Brook Trout Habitat Use in the Upper Shavers Fork of the Cheat River, West Virginia

We quantified brook trout (Salvelinus fontinalis) microhabitat use in a central Appalachian watershed, the upper Shavers Fork of the Cheat River during spring/summer 2001 with telemetry. Our objectives were to: 1) quantify non-random microhabitat use by brook trout in the Shavers Fork main stem and Rocky Run (a major tributary), 2) quantify the effects of increasing water temperature on microhabitat use, and 3) construct habitat suitability curves for four important microhabitat variables. Trout used a subset of available habitats in both the main stem and Rocky Run. Specifically trout tended to occupy deeper, higher velocity microhabitats than expected by chance alone. Trout also tended to remain close to cover and in close proximity to extremely high velocity microhabitats.

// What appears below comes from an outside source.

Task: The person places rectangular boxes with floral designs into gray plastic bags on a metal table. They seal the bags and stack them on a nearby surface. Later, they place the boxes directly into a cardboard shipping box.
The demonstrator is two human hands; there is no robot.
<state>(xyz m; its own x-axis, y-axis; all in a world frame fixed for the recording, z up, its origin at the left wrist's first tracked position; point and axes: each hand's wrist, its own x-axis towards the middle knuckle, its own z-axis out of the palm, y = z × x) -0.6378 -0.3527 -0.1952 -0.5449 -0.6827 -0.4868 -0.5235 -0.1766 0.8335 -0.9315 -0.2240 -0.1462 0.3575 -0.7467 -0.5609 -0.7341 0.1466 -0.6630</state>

During periods of warm water temperature, trout habitat use within the Shavers Fork mainstem was further constrained by access to coldwater sources near tributary mouths and along lateral groundwater seeps. Our results are consistent with previous research showing that trout select microhabitats on the basis of multiple interacting factors with temperature becoming an overriding factor above certain thresholds. Habitat suitability curves were constructed based on brook trout microhabitat use and will be used to design and monitor the effectiveness of future habitat restoration efforts in the watershed.